[interchange-cvs] interchange - kwalsh modified 6 files

interchange-cvs at icdevgroup.org interchange-cvs at icdevgroup.org
Tue Mar 25 05:17:18 EST 2008


User:      kwalsh
Date:      2008-03-25 10:17:18 GMT
Modified:  lib/Vend File.pm Server.pm Util.pm
Modified:  lib/Vend/Table Common.pm DBI.pm
Added:     lib/Vend CharSet.pm
Log:
    * Committing Sonny Cook's UTF-8 patches, along with a fix for the
      PreFork issue caused by the patches.  Thanks, Sonny!

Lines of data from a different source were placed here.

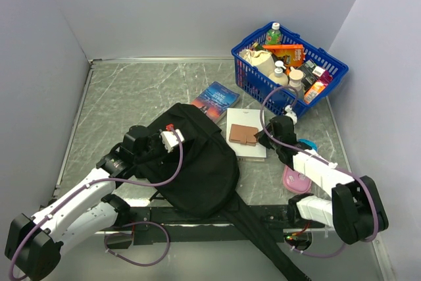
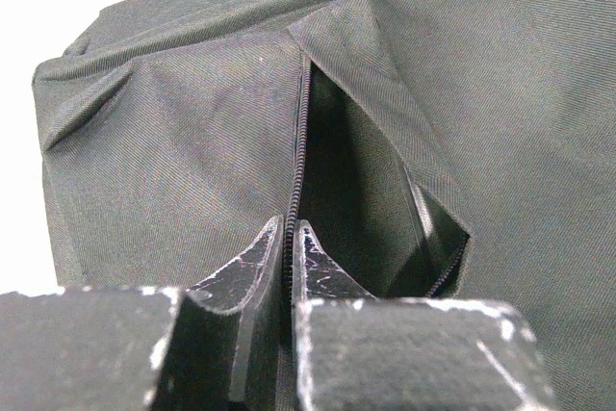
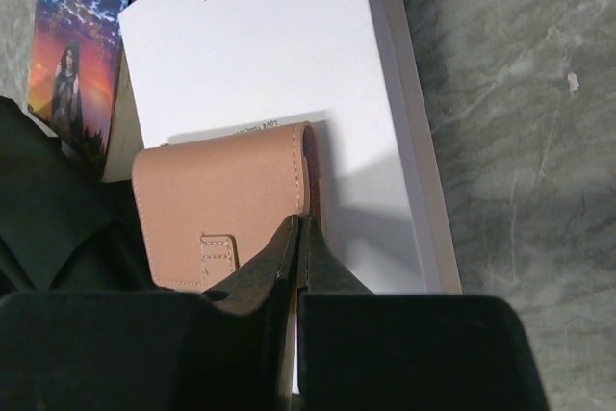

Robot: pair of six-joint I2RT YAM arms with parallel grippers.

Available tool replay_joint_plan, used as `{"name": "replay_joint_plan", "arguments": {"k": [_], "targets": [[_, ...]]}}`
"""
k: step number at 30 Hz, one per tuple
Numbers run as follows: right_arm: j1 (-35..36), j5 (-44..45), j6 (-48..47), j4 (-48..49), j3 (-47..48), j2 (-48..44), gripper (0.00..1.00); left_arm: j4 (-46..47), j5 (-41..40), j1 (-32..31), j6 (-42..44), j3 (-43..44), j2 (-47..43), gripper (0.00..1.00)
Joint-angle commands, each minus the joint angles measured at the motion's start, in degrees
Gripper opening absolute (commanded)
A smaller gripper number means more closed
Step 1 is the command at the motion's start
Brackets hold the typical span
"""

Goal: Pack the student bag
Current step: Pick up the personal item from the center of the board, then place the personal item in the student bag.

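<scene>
the student bag (image 1: 197, 156) lies mid-desk (image 1: 131, 90), its mouth open, the left hand (image 2: 289, 230) pinching its zipper edge. the right hand (image 3: 299, 228), pressed together at the pink wallet (image 3: 221, 199) (grip unclear) on the white pad (image 3: 260, 45), probably needs a firmer hold before carrying it in.

Top view: even, diffuse overhead light; soft shadows and a faint sheen on the desk (image 1: 131, 97). Left wrist: upper left blown out white; student bag (image 2: 173, 141) weave sharp, left claw (image 2: 289, 230) at bottom blurred. Right wrist: white pad (image 3: 260, 36) bright, wallet (image 3: 221, 199) shadow across it; right claw (image 3: 300, 223) dark, probably defocused.
</scene>
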Motion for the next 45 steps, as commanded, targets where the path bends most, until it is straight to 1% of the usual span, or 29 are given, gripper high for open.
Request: {"name": "replay_joint_plan", "arguments": {"k": [1, 9, 11, 14, 18, 20, 22, 25, 30, 33, 38, 45], "targets": [[-0.3, 0.6, 0.7, -3.2, 2.2, -4.8, 0.00, 2.2, 2.8, -0.4, -0.7, 3.1, 0.0, 0.10], [-0.1, -3.3, 3.4, -8.5, 8.0, -13.8, 0.00, 2.4, 2.8, -0.5, -0.6, 3.0, -0.6, 0.11], [0.3, -5.8, 4.8, -8.9, 9.0, -15.3, 0.00, 2.7, 2.8, -0.4, -0.6, 2.9, -0.6, 0.11], [1.7, -6.5, 6.1, -10.3, 11.2, -16.9, 0.00, 3.0, 2.9, -0.4, -0.7, 2.9, -0.7, 0.11], [6.5, -5.2, 7.1, -12.9, 15.3, -18.2, 0.00, 3.1, 2.9, -0.5, -0.8, 2.9, -0.8, 0.12], [10.4, -4.5, 8.4, -13.2, 16.0, -18.6, 0.00, 3.2, 2.9, -0.5, -1.0, 2.9, -0.9, 0.12], [14.5, -3.8, 10.4, -13.4, 16.8, -18.2, 0.00, 3.3, 2.9, -0.4, -1.3, 2.8, -1.1, 0.12], [18.0, -5.5, 13.9, -10.4, 16.0, -16.9, 0.00, 3.5, 2.7, -0.5, -1.6, 2.7, -1.4, 0.12], [23.2, -7.1, 17.0, -4.8, 16.3, -12.5, 0.00, 3.5, 2.4, -0.4, -1.8, 2.7, -1.6, 0.11], [24.8, -8.5, 18.1, -2.4, 16.4, -9.5, 0.00, 3.7, 2.2, -0.4, -1.8, 2.7, -1.6, 0.12], [25.0, -13.5, 21.2, 6.7, 14.8, -4.3, 0.00, 3.5, 1.9, -0.4, -1.4, 2.9, -1.5, 0.11], [25.8, -16.1, 23.4, 10.5, 14.7, 0.6, 0.00, 3.7, 1.8, -0.4, -1.3, 2.7, -1.5, 0.11]]}}
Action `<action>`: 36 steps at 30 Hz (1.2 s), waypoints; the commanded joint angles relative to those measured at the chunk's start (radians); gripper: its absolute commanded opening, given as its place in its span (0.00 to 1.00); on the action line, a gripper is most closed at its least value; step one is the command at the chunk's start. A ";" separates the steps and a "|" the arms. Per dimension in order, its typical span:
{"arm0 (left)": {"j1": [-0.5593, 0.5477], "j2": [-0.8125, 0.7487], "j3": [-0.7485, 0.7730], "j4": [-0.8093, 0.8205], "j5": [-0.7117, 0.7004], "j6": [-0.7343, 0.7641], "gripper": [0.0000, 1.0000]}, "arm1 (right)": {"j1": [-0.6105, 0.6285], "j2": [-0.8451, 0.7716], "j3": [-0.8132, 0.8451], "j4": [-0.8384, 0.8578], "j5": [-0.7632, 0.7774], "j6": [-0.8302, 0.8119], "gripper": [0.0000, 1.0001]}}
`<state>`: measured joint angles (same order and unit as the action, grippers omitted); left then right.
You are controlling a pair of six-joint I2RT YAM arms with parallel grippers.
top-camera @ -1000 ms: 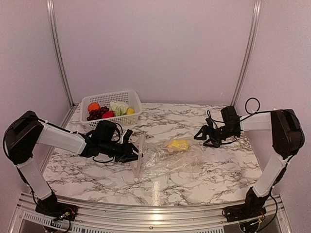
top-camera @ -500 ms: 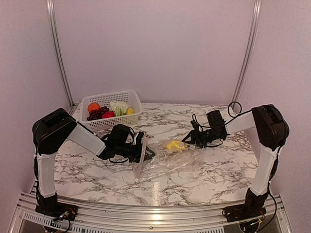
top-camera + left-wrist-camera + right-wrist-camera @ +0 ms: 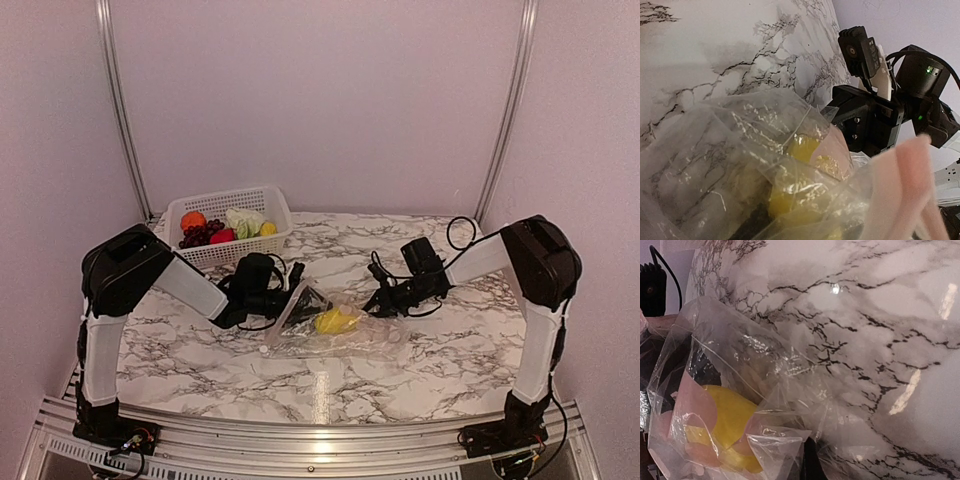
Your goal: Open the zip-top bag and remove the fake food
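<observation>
The clear zip-top bag (image 3: 345, 328) lies crumpled mid-table, between my two grippers. A yellow fake food piece (image 3: 335, 321) sits inside it, also showing in the left wrist view (image 3: 802, 150) and the right wrist view (image 3: 727, 412). My left gripper (image 3: 298, 300) is at the bag's left end, at its pinkish zip strip (image 3: 900, 190). Plastic drapes over the left gripper (image 3: 802, 227); its dark fingers (image 3: 747, 225) show dimly, apart, either side of the yellow piece. My right gripper (image 3: 378, 303) is shut on bunched plastic at the bag's right end (image 3: 807, 462).
A white mesh basket (image 3: 225, 196) stands at the back left, holding an orange (image 3: 192, 219), dark grapes (image 3: 195, 236), a red piece (image 3: 222, 236), a pale green-white piece (image 3: 243, 220) and a small yellow piece (image 3: 267, 229). The right arm's black wrist (image 3: 870, 120) faces the left camera closely.
The right gripper came left to the bag and shut on its plastic. The left gripper pushed right at the mouth and its jaws widened. The bag bunched up, and the yellow piece shifted left.
</observation>
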<state>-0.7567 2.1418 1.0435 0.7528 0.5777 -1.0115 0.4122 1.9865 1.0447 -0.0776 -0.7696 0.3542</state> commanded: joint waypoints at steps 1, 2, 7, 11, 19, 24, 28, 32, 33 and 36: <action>-0.028 0.012 0.006 0.059 0.048 0.024 0.50 | 0.040 -0.006 -0.013 -0.056 0.054 -0.029 0.00; -0.035 0.006 0.000 0.049 0.058 0.037 0.51 | 0.040 -0.011 -0.026 -0.049 0.057 -0.023 0.00; -0.053 -0.037 -0.021 -0.109 0.063 0.191 0.61 | 0.040 -0.032 -0.061 -0.029 0.072 -0.001 0.00; -0.064 -0.046 -0.009 -0.243 0.058 0.307 0.68 | 0.040 -0.032 -0.065 -0.024 0.078 0.005 0.00; -0.084 -0.036 0.061 -0.401 0.043 0.405 0.48 | 0.038 -0.034 -0.061 -0.027 0.075 0.006 0.00; -0.063 -0.149 -0.015 -0.381 0.014 0.382 0.34 | 0.004 -0.079 -0.084 -0.034 0.066 -0.005 0.00; -0.033 -0.261 -0.107 -0.401 -0.017 0.386 0.30 | -0.053 -0.135 -0.120 -0.037 0.046 -0.023 0.00; 0.012 -0.380 -0.210 -0.429 -0.044 0.389 0.29 | -0.118 -0.180 -0.146 -0.050 0.031 -0.048 0.00; 0.028 -0.410 -0.236 -0.436 -0.045 0.389 0.29 | -0.128 -0.189 -0.151 -0.054 0.027 -0.055 0.00; 0.083 -0.508 -0.288 -0.475 -0.046 0.409 0.28 | -0.144 -0.205 -0.151 -0.070 0.021 -0.071 0.00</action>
<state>-0.7322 1.7416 0.8139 0.3592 0.5541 -0.6384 0.2859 1.8156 0.8989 -0.1135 -0.7391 0.3233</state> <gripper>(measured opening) 0.515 0.005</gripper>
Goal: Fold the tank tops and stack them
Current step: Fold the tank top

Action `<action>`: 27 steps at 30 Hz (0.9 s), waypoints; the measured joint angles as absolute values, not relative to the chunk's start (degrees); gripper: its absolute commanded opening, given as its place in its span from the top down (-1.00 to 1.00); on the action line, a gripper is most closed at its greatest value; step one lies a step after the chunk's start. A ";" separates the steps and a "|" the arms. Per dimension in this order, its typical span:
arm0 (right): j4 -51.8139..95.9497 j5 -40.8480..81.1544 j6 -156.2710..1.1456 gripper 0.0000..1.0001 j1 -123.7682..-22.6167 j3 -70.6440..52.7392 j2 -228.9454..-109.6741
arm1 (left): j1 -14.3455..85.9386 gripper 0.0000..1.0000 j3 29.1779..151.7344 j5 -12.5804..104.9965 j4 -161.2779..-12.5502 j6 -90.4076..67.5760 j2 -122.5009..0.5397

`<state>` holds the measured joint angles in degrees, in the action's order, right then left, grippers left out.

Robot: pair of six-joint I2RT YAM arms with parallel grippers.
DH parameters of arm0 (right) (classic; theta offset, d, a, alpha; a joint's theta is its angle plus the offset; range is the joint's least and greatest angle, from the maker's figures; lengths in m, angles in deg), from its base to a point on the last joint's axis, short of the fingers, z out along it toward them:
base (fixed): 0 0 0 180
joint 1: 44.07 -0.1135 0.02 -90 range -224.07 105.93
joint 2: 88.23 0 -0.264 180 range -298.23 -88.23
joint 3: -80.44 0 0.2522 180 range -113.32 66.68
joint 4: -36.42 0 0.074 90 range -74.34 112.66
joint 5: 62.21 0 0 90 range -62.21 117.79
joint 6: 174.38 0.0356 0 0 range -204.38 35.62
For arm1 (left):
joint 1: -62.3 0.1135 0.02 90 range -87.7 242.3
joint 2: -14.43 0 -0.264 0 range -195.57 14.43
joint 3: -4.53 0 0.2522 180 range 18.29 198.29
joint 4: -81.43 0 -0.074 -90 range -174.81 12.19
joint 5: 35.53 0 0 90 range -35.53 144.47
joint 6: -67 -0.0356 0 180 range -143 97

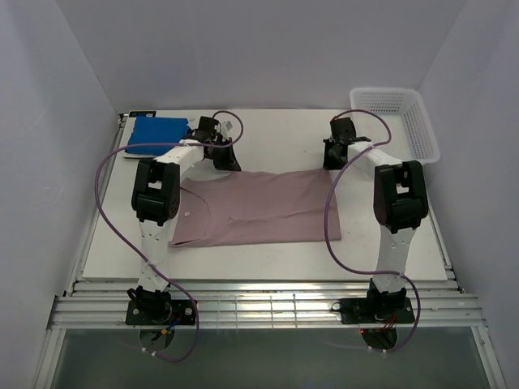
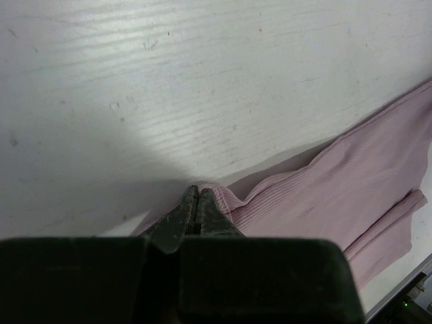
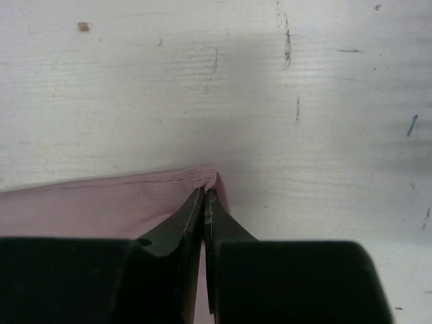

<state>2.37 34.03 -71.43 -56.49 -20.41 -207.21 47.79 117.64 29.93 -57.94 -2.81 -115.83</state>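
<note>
A dusty pink tank top (image 1: 268, 211) lies spread flat across the middle of the white table (image 1: 280, 138). My left gripper (image 1: 229, 160) is down at its far left edge. In the left wrist view that gripper (image 2: 196, 194) is shut, pinching a raised fold of the pink cloth (image 2: 337, 196). My right gripper (image 1: 333, 160) sits at the far right corner of the top. Its wrist view shows it (image 3: 204, 194) shut on the bunched corner of the pink fabric (image 3: 88, 206). A bright blue tank top (image 1: 156, 134) lies folded at the far left of the table.
A white lattice basket (image 1: 399, 115) stands at the far right corner, partly past the table edge. Purple cables loop beside both arms. Grey walls close in on the table's left, back and right.
</note>
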 measured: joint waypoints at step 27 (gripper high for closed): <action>13.25 29.58 -72.91 0.85 -56.53 8.33 -182.68 | 45.28 1.00 80.77 26.42 -76.87 -0.84 -89.34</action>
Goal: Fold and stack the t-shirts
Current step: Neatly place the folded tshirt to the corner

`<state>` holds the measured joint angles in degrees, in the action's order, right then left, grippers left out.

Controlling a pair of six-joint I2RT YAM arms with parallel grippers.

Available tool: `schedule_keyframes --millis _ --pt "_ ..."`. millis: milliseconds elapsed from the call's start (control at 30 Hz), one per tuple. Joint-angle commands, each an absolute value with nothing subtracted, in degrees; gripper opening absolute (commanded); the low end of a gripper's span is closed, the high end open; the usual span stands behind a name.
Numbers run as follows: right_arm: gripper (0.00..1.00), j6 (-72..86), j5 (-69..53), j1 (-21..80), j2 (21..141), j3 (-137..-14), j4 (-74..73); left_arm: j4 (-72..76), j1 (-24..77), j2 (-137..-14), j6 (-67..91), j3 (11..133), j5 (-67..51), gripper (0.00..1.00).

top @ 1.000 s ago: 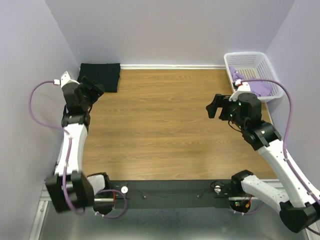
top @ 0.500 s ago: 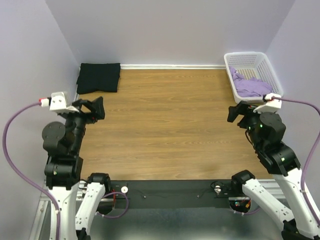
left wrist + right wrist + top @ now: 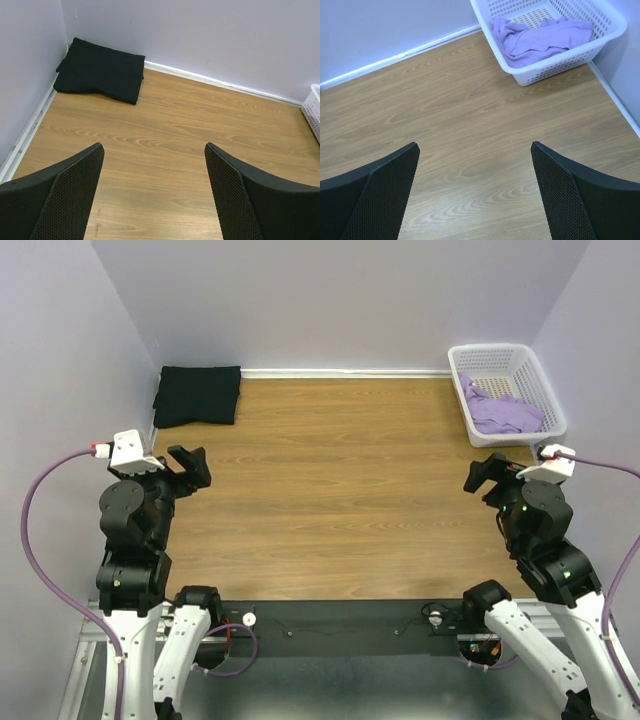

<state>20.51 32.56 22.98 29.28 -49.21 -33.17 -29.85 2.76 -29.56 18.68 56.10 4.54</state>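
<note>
— Where are the shirts?
— The black t-shirt (image 3: 100, 70) lies in the far left corner of the table (image 3: 330, 490), against the wall. It looks folded, though its layers are hard to make out. The lavender t-shirt (image 3: 540, 37) sits crumpled inside the white basket (image 3: 570, 62) at far right.
— And the grippers?
— The left gripper (image 3: 154, 146) and the right gripper (image 3: 474, 144) both hang over the wood with fingers spread wide, holding nothing.

In the left wrist view the right edge cuts the basket (image 3: 314, 110) down to a sliver, and in the right wrist view its near wall screens the lower part of the crumpled purple shirt (image 3: 537, 37).
</note>
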Motion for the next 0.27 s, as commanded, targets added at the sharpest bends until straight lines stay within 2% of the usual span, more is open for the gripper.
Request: schedule_keyframes --millis 0,233 --pt "1.0 20.7 36.5 23.2 27.8 -48.3 -33.7 -29.6 3.3 -30.3 18.2 55.7 6.0 0.89" --pt "1.0 19.2 35.8 23.2 27.8 -48.3 -33.7 -28.0 4.0 -30.5 17.5 55.2 3.9 0.9"
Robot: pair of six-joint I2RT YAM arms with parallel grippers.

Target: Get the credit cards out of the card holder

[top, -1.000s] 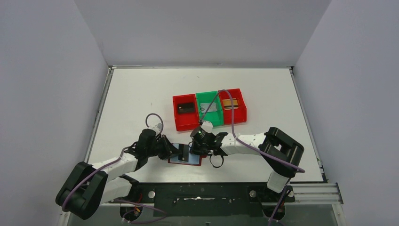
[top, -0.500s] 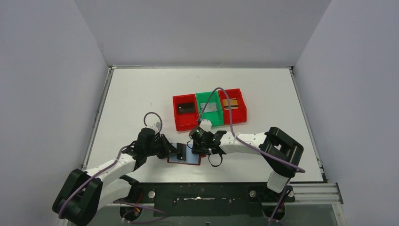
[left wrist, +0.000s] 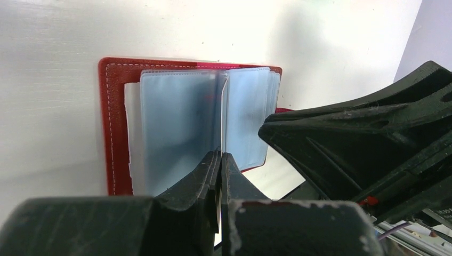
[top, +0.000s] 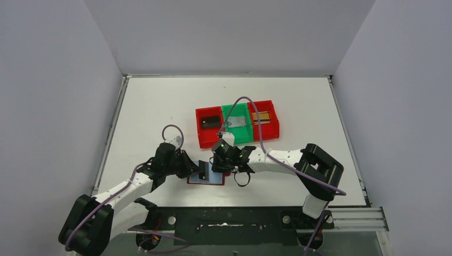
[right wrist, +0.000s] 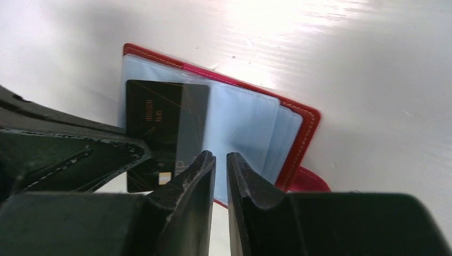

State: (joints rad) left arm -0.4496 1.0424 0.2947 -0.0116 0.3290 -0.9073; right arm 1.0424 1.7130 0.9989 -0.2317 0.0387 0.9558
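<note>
Only the left wrist view shows the left hand (left wrist: 220, 154) pinched fully together on a thin leaf of the card holder (left wrist: 114, 133). The holder lies open with its pale blue sleeves (left wrist: 176, 128) facing up, and the leaf stands on edge between the fingers. Only the right wrist view shows a dark card (right wrist: 154, 117) at the left of the holder, partly behind a translucent sleeve. It also shows the right hand (right wrist: 219, 156) over the sleeves, a crack open, with nothing visibly between its fingers.

From the top, the holder lies at the lower middle of the frame, with both hands meeting over it. Above it sits a row of bins (top: 210, 140), red, green, red, holding a black card (top: 211, 121), a grey card (top: 240, 122) and a gold card (top: 261, 116). Compared with a second ago, hands and holder sit slightly further left. The white worktop (top: 160, 106) is boxed in by pale grey walls (top: 224, 32).
</note>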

    * From Sonny's original article on interchange-core:

	There are two variables that will need to be added to your
	catalog.cfg:  MV_HTTP_CHARSET and MV_UTF8.  They should be set
	like so:

	    Variable MV_HTTP_CHARSET UTF-8
	    Variable MV_UTF8         1

	The MV_UTF8 variable tells the system that we are using UTF-8
	for stuff internally when that needs to be specified.  Perl mostly
	does the right thing wrt UTF-8, but when we need to explicitly
	specify for one of a handful of reasons, this variable lets us
	configure that.

	The MV_HTTP_CHARSET specifies which character set that the web
	pages are going to be encoded with.  UTF-8 is the only value that
	has been tested at the moment, although it probably generalises
	to whatever you would like to use.

	Communication with the database introduces three database
	directives.  These are required to ensure that data is properly
	communicated with the database:

	    PG_ENABLE_UTF8
	    MYSQL_ENABLE_UTF8
	    GDBM_ENABLE_UTF8

	These can be set on a table by table basis or with DatabaseDefault.
	You will probably want to set the one for the sql database you are
	using and one for GDBM, like so:

	    DatabaseDefault PG_ENABLE_UTF8 1
	    DatabaseDefault GDBM_ENABLE_UTF8 1

	You will need to make sure that your database is encoded in UTF-8
	and that all of your data is encoded that way as well.

	Enabling UTF-8 should not cause any problems if your data is all in
	US-ASCII, but might cause problems if other encodings are involved.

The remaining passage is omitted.